Given data:
- - - -

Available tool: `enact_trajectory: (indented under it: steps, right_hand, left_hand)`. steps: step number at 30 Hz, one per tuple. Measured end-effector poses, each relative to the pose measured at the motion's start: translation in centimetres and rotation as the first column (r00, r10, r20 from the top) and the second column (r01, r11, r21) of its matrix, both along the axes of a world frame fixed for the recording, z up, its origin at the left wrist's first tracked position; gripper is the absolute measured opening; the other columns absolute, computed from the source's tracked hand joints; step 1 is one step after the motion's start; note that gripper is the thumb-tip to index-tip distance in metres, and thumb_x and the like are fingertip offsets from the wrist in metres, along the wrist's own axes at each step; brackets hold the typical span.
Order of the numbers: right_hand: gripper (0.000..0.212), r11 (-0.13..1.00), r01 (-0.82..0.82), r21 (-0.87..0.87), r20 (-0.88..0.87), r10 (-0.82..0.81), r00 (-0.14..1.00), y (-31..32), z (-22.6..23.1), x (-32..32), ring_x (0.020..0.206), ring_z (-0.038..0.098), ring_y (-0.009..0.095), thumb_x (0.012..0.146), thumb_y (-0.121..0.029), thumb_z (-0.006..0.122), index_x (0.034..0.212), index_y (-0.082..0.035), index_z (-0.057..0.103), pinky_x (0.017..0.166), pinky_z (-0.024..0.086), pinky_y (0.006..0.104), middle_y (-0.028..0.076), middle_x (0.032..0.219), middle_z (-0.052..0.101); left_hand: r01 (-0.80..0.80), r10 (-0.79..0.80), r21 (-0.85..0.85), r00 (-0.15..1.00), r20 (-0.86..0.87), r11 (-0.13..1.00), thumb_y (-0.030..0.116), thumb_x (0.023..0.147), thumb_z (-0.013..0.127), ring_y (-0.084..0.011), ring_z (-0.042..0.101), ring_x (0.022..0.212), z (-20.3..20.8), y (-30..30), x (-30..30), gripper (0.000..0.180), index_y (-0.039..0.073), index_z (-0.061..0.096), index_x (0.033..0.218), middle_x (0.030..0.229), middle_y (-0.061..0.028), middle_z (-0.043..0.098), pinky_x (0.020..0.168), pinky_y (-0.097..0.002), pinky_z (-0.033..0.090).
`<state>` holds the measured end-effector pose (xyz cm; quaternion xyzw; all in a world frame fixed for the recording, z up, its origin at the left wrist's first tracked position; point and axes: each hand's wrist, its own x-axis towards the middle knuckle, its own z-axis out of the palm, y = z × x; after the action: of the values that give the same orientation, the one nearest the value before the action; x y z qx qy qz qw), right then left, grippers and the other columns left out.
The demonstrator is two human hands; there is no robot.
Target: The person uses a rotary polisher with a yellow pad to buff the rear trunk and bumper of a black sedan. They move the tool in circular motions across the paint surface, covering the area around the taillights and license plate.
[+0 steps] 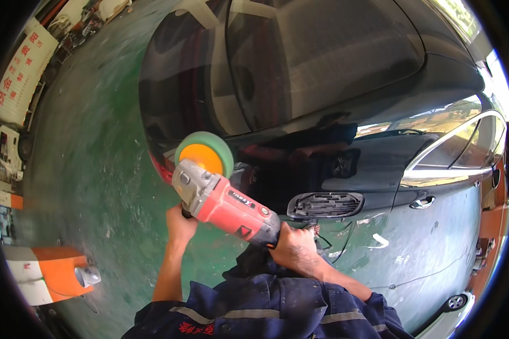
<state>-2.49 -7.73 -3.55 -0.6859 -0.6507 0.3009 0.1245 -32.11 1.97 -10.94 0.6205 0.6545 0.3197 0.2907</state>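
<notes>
A red and grey power polisher slants across the middle of the view. Its round pad, green with an orange backing, is at the rear corner of a glossy black car; whether it touches the paint I cannot tell. My left hand is closed around the dark side handle below the polisher's head, its fingers partly hidden. Around the black rear end of the polisher, my right hand is closed. Beside the right hand, the car's fuel opening is covered with dark, crumpled-looking material.
An orange and white cabinet stands at lower left, with a pale round container beside it. A cable hangs below the fuel opening. Another car's wheel shows at lower right. The green floor has pale scuffs.
</notes>
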Motion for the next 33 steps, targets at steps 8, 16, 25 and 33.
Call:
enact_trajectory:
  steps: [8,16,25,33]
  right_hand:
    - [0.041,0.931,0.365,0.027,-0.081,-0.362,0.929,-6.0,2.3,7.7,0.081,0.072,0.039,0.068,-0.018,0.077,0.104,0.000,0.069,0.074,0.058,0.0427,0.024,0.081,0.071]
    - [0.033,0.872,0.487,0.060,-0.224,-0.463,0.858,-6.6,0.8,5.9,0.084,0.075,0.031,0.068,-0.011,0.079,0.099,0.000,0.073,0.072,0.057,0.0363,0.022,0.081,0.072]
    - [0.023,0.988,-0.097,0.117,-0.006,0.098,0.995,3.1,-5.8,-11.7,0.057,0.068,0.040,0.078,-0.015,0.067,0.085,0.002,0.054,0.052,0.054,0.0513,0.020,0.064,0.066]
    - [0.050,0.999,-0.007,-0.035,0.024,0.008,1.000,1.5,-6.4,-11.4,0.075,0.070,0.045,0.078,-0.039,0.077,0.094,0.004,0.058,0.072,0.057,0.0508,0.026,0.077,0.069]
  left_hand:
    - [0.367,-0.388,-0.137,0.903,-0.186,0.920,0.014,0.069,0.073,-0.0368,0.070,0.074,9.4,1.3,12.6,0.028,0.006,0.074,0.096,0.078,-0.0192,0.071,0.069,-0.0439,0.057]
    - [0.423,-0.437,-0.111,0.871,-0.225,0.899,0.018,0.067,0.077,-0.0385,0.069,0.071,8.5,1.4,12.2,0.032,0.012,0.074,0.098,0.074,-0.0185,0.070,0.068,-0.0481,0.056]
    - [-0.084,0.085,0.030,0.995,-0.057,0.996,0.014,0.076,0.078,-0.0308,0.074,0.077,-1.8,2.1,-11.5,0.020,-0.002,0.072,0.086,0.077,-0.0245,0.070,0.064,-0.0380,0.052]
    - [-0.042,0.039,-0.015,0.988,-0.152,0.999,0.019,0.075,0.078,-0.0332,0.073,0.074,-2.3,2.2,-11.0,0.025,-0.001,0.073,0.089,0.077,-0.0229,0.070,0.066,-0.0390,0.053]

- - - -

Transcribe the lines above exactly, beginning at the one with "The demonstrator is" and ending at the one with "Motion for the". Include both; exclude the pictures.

The demonstrator is two human hands; there is no robot.
Target: The person uses a rotary polisher with a yellow pad to buff the rear trunk and bumper of a black sedan. They move the tool in circular motions across the paint surface, covering the area around the taillights and license plate.
[+0 steps] 
<state>-2.49 -7.73 -3.55 -0.6859 -0.6507 0.3009 0.1245 -32.11 1.97 -10.94 0.6205 0.6545 0.3197 0.2907</state>
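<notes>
A red and grey power polisher slants across the middle of the view. Its round pad, green with an orange backing, is at the rear corner of a glossy black car; whether it touches the paint I cannot tell. My left hand is closed around the dark side handle below the polisher's head, its fingers partly hidden. Around the black rear end of the polisher, my right hand is closed. Beside the right hand, the car's fuel opening is covered with dark, crumpled-looking material.
An orange and white cabinet stands at lower left, with a pale round container beside it. A cable hangs below the fuel opening. Another car's wheel shows at lower right. The green floor has pale scuffs.
</notes>
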Motion for the next 33 steps, targets at steps 8, 16, 25 and 33.

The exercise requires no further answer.